Ciepły, pogodny wieczór. Można by posiedzieć na balkonie czy w ogrodzie... Sączyć sok, podjąć „nocną Polaków rozmowę”, gdy ciszę wieczorowej pory zakłóci... koszmarny komar!
Kto choć raz doświadczył takiej sytuacji wie, że nic tak nie uprzykrzy człowiekowi życia jak natrętne owady z rzędu muchówek. Nachalnie lata, brzęczy nad uchem i w ostateczności najczęściej zadaje „cios”. Oczywiście można zainstalować moskitierę lub różnego rodzaju środki owadobójcze, ale warto też wiedzieć, że w nierównej walce z nieznośnymi owadami pomóc może nam sama przyroda.
Zioła...
Można bowiem zasadzić rośliny, które odstraszają niechciane insecta. Zwłaszcza na kuchennym parapecie sprawdzi się bazylia, mięta (nie jest to drogie rozwiązanie) czy lawenda. Komary i muchy nie lubią zapachu tych roślin, podobnie jak mirtu – rośliny wiecznie zielonej o licznych białych kwiatkach.

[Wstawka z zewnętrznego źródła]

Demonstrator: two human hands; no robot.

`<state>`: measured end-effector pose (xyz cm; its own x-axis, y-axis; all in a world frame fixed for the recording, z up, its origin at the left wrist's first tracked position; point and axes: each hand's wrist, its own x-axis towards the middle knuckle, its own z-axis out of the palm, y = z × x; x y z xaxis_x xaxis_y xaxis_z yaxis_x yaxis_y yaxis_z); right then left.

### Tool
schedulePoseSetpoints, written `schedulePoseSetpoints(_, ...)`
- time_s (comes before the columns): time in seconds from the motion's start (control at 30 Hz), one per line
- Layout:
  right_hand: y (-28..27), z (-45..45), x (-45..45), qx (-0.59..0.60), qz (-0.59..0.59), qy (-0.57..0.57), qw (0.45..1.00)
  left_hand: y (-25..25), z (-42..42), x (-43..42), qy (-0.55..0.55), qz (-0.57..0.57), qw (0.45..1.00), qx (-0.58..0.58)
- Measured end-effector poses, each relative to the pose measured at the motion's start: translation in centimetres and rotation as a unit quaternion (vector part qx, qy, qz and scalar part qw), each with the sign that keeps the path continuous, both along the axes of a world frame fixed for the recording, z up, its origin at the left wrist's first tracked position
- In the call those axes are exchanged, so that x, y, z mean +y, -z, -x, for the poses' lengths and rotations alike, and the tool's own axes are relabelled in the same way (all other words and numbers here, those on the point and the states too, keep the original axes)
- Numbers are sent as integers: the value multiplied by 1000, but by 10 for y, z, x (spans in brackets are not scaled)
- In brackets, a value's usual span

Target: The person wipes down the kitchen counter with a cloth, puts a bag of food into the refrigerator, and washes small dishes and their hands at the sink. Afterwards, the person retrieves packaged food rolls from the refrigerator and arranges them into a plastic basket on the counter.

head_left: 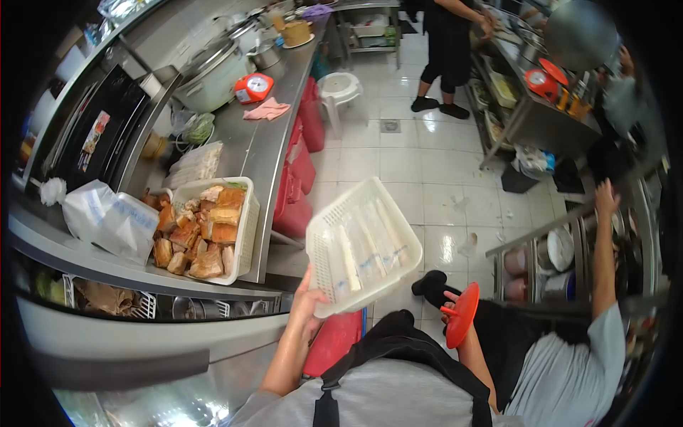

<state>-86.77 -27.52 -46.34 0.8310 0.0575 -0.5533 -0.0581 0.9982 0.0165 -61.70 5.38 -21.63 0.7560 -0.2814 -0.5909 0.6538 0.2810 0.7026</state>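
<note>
My left hand (306, 306) grips the near left corner of a white plastic basket (324, 245) and holds it in the air over the floor. Inside lie several long, pale items in clear plastic packaging (373, 249); their exact kind cannot be made out. Low on the right, the fingers of my right hand (449, 304) are closed around the knob of a round red lid (464, 317), which is tilted nearly on edge. The lid and the basket are apart from each other.
On the left steel counter (267, 153) stand a basket of browned meat chunks (203, 231), a red scale (253, 88) and a large pot (206, 71). Red bins (292, 192) and a white stool (340, 89) line it. One co-worker (569, 370) is close at right; another (448, 50) stands farther off.
</note>
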Motion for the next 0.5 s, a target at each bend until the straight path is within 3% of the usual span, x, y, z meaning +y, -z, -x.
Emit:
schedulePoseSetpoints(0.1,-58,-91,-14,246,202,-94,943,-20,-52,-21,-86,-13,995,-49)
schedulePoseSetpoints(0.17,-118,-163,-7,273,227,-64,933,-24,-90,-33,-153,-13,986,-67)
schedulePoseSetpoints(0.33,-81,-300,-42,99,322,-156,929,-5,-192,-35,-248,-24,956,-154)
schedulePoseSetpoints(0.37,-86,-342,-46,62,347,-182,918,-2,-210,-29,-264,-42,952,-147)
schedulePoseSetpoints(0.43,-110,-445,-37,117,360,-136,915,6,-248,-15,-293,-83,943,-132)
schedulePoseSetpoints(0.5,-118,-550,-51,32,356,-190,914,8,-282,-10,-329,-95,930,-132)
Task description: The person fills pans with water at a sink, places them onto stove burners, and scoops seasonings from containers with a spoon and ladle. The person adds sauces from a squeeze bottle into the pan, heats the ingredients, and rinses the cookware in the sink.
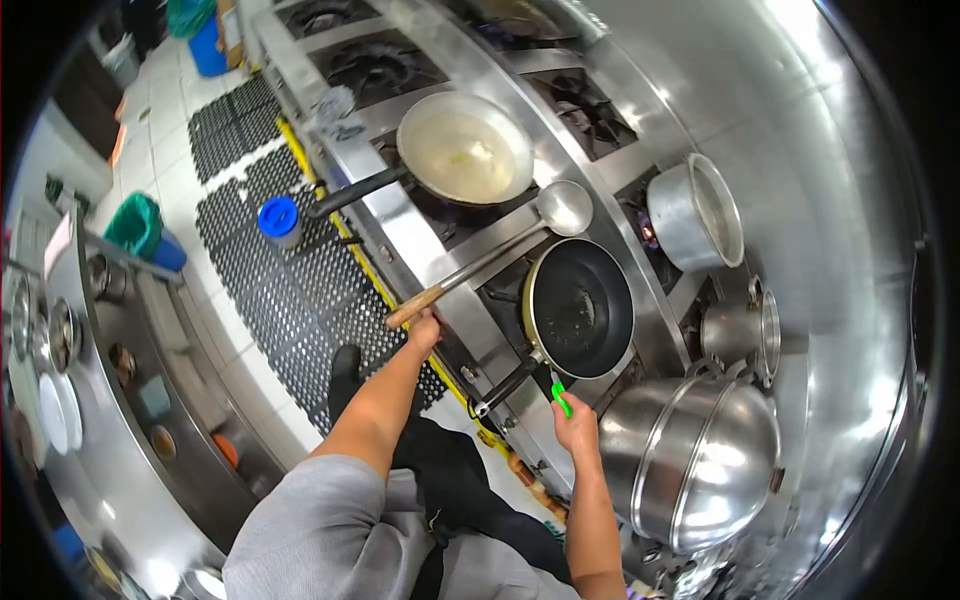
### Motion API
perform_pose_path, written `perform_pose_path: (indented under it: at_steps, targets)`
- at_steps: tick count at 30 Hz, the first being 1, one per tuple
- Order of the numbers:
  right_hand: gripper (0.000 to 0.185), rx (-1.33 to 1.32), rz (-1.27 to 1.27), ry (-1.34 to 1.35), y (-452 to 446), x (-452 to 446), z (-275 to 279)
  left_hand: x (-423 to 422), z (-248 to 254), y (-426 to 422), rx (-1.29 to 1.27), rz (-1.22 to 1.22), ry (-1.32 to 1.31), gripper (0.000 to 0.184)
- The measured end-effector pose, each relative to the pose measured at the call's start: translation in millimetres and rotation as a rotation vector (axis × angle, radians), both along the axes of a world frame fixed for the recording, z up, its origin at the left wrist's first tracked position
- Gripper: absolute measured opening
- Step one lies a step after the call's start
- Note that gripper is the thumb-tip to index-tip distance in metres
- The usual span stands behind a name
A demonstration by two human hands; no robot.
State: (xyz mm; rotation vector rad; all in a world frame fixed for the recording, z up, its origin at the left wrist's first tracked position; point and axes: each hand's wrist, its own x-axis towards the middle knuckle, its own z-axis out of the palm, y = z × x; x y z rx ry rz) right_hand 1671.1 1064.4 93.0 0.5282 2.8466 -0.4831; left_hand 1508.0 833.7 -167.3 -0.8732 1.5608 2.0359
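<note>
My left hand (425, 331) is at the stove's front edge, just below the wooden grip of a long ladle (565, 208). Its fingers look closed, but what they hold is hidden. The ladle lies across the stove top, bowl end inward. In my right hand (577, 425) is a green-handled utensil (561, 400), whose dark far part reaches the rim of a black frying pan (582, 312). That pan sits on a burner, with a little liquid or residue inside. Its black handle (508, 388) points toward me, left of my right hand.
A wide pan of pale liquid (465, 150) stands farther along, its handle (355, 193) jutting over the aisle. An aluminium pot (690, 215), a smaller pot (738, 332) and a large domed steel vessel (690, 460) line the right. A blue-lidded container (279, 220) is at left.
</note>
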Motion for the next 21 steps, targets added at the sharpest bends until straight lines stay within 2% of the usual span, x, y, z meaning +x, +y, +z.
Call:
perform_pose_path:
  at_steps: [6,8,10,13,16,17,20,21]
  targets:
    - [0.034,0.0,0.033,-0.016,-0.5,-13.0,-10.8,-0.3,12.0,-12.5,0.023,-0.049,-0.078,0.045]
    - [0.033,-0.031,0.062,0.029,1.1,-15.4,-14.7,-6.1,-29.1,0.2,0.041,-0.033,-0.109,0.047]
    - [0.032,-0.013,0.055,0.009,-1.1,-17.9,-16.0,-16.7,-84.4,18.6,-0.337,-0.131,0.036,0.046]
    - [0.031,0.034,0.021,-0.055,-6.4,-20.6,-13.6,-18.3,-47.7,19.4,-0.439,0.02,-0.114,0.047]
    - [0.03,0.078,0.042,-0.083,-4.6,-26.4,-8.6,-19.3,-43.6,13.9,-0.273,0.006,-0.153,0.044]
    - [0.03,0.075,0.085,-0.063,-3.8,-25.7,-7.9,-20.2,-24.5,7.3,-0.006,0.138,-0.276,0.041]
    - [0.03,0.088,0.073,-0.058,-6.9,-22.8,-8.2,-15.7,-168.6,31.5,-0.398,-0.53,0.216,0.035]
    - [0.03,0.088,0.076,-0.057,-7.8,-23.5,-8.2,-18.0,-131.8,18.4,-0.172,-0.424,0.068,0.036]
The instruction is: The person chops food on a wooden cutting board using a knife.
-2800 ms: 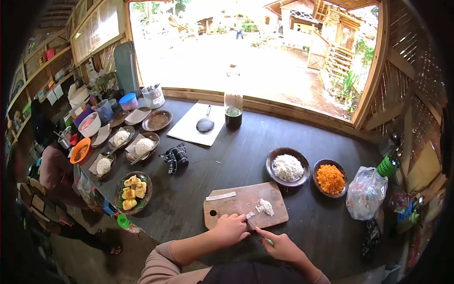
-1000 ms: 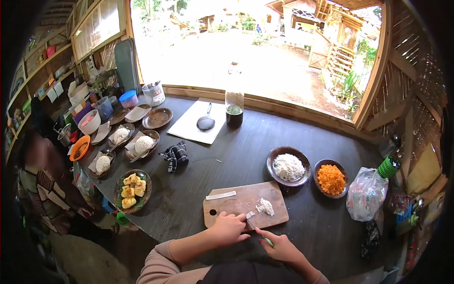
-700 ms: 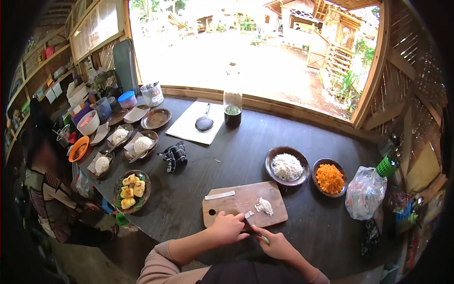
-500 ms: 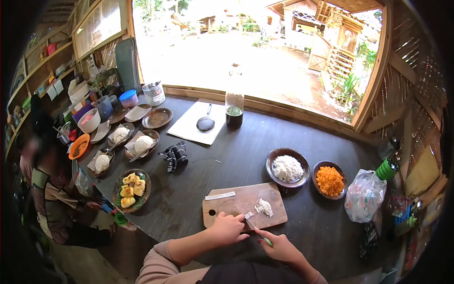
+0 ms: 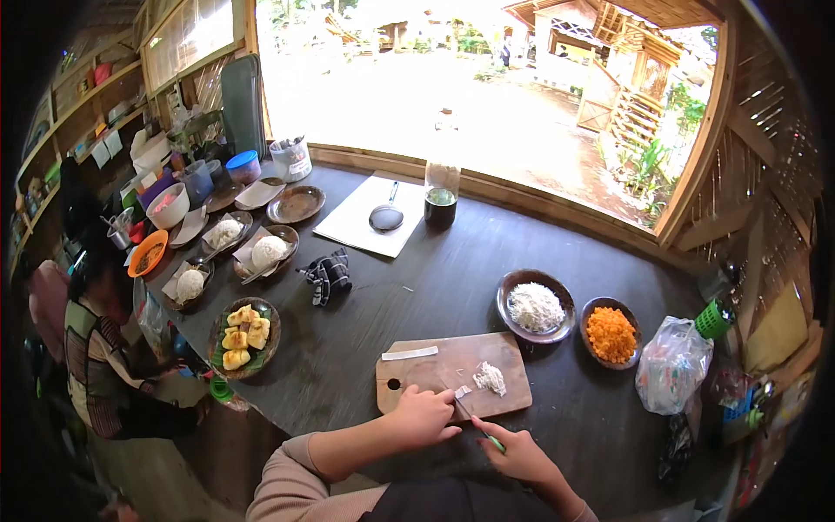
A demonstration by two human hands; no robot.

Na balkonie czy tarasie dobrze będą się prezentować pelargonie. Nie dość, że ucieszą oko, to zapach, który uwalniają ich listki przy delikatnym ich dotknięciu, również skutecznie odstraszy insecta. W ogródku można też posadzić goździki, czeremchę oraz Plectrantus, popularnie zwaną komarzycą. Ta pnąca roślina ma dwukolorowe liście, zielone z białymi lub jasnozielonymi brzegami. Jej zaletą jest to, że można ją hodować także w donicach; ładnie wygląda zwłaszcza w wiszących lub przy murkach i ścianach, które służą jej jako podpory.
I drzewo
W słonecznych miejscach ogrodu warto zasadzić sumię (Catalpa), drzewko dorastające nawet do kilku metrów wysokości. Trzeba więc zapewnić mu sporo przestrzeni. Ma charakterystyczne duże dekoracyjne liście, a na przełomie lipca i sierpnia kwitnie białym kwieciem. Zawiera olejki eteryczne, które odstraszają komary.
W walce z komarami skuteczna jest również kocimiętka – bylina sięgająca do 30-40 cm wysokości tworzy gęste zarośla. Kwitnie od lipca do września. Niestety, aby ją hodować, trzeba spełniać jeden warunek – nie można być szczęśliwym posiadaczem kota, bowiem będziemy wówczas świadkiem konfliktu interesów... To swoisty „przysmak” kotów, które chętnie ją podgryzają...
Zanim sięgniemy po środki chemiczne, warto zasadzić rośliny, które upiększą balkon czy ogród i pomogą nam w nierównej walce z owadami.